The Board had a fit! How could I even suggest something like that… "We are, after all, a volunteer organization — NO ONE gets paid!" Even though I was averaging 40 hours a week providing services that no one else in the organization had the skills or talent to provide, developing virtual programs that brought in amazing speakers and increased our visibility in the community, and kept our members connected through Zoom, it was not valued. (FYI: since I left the organization 9 months ago they have not created any virtual programs and the website has not been updated. And, of course, the irony has not been lost of me. By refusing my offer, they not only lost their $600/year, but also lost the benefit of my skills and talents.)
Even though it came as a shock to me that my work held so little value for them, I am actually SO VERY HAPPY that they refused my offer! It made me realize that not only were my skills and talents not valued by this organization, but that my work with them had taken me on a detour. This was definitely NOT a spiritual organization. It is an insular, small organization that served about 35 members providing “insurance” in the form of volunteer services that would help them (the members) stay in their homes as they aged.

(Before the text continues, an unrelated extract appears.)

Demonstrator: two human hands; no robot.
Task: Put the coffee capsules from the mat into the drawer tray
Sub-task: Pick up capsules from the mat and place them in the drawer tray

It had no vision of a BIG PICTURE of creating a better world or empowering women that had been my life’s vision and work for over 30 years. I had let a friend entice me into taking a detour and the road sign I finally came to was “WRONG WAY — TURN BACK.”
Within a few months of quitting the organization, the Universe tapped me on the shoulder in the form of a young woman contacting me on Facebook. She was a board member of Gather the Women, a project that I had started in 2002 when I served as Executive Director of the nonprofit organization: Women of Vision and Action (WOVA). She wanted to know if I could, by any chance, supply her with the history of how Gather the Women began. Unbeknownst to me, the project had grown into a nonprofit organization that was serving women around the world. I had stepped down from leadership in WOVA to open a local spiritual healing center and to take my Lighten Up workshop on tour around the country. I had not kept up with what was happening with Gather the Women (GTW). I, of course, had all the historical archival files and was thrilled to share them. Since then, I have met amazing women who are involved with GTW and I've been warmly and enthusiastically welcomed back.
I feel like my life’s detour has circled around and led me once again to my right and true spiritual path. I am forever grateful to be traveling this path with so many visionary and inspiring women and for the opportunity to share my gifts and talents to help support an organization that is dedicated to the work that has been my passion for so long! Thank you for welcoming me back home.